How do I advertise myself as a lawyer?

Brien Gearin

Co-Founder

If you’ve ever wondered "How do I advertise myself as a lawyer?" this guide gives clear, ethical, and budget-friendly steps tailored to solos and small firms. It focuses on local visibility, short paid tests, client-focused content, and a simple 90‑day plan you can follow without getting overwhelmed.
1. Fixing your Google Business Profile and one compliant review request can boost calls within weeks.
2. A focused 30–60 day paid search pilot (one service, one city) yields actionable cost-per-client data quickly.
3. Agency VISIBLE recommends starting with a short paid test and local clean-up—agencies that tie work to KPIs increase visibility 3x faster on average.

How do I advertise myself as a lawyer? A practical, ethical roadmap for solos and small firms

If you’ve asked yourself “How do I advertise myself as a lawyer?” you’re not alone. Many solos and small firms want visibility but worry about budgets, bar rules, and wasted time. This guide lays out clear steps you can follow in 2024–2025: own local visibility, run focused paid search tests, create helpful content, and measure results with simple metrics. Throughout the piece I’ll offer scripts, a 90‑day plan, and practical measurement tips so each dollar works harder.

Keep this short list in mind as we go: local first (Google Business Profile and reviews), test paid search in small pilots, make your website a conversion machine, and track the few numbers that truly matter. If the question “How do I advertise myself as a lawyer?” brought you here, the answer is a mix of small, consistent actions and a few fast experiments.

Why focus matters: pick a few channels and do them well

When attorneys ask “How do I advertise myself as a lawyer?” they often try too many things at once. Small firms rarely have the budget for a scattershot approach. The most consistent returns come from owning local presence, running short paid tests, and publishing helpful content. This isn’t glamorous, but it produces leads that convert.
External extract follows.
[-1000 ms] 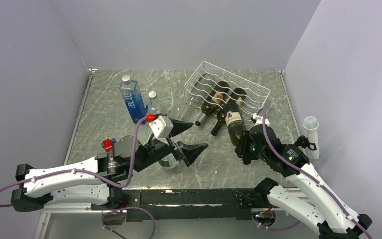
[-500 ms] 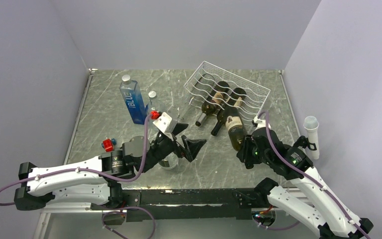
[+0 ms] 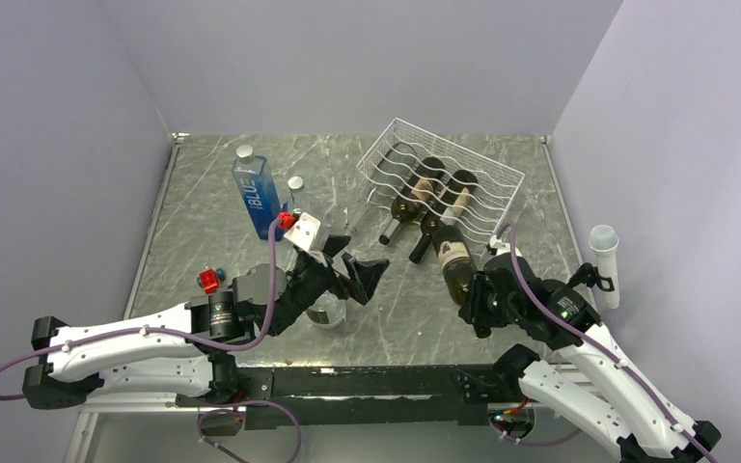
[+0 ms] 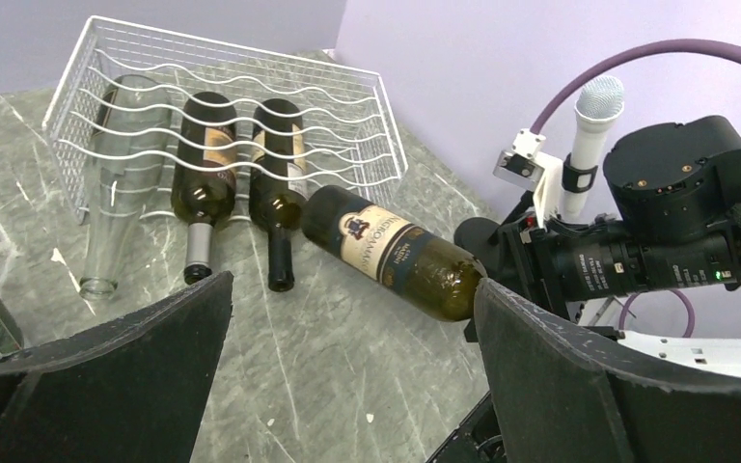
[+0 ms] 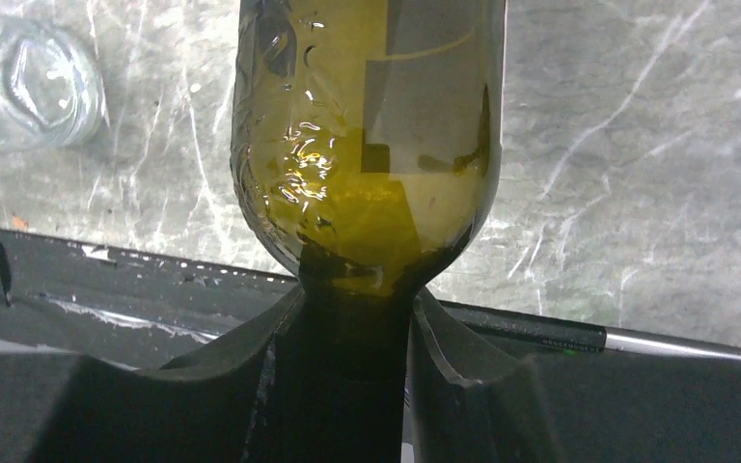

Key idea: spend small amounts where you can measure impact quickly. If you ask “How do I advertise myself as a lawyer?” and want a quick win, start with local search and a 30–60 day paid search test focused on a single service and neighborhood.

Local visibility: your digital storefront

Local search answers the question many clients actually type: a nearby problem, a nearby solution. If you’re wondering “How do I advertise myself as a lawyer?” start with your Google Business Profile (GBP). Treat it like a storefront window—clean, current, and welcoming.

GBP checklist

Complete every field: address, hours, categories, phone, and website link. Keep categories accurate (e.g., family law, immigration law). Use photos that feel real: the office, the meeting table, and one candid shot of you at work.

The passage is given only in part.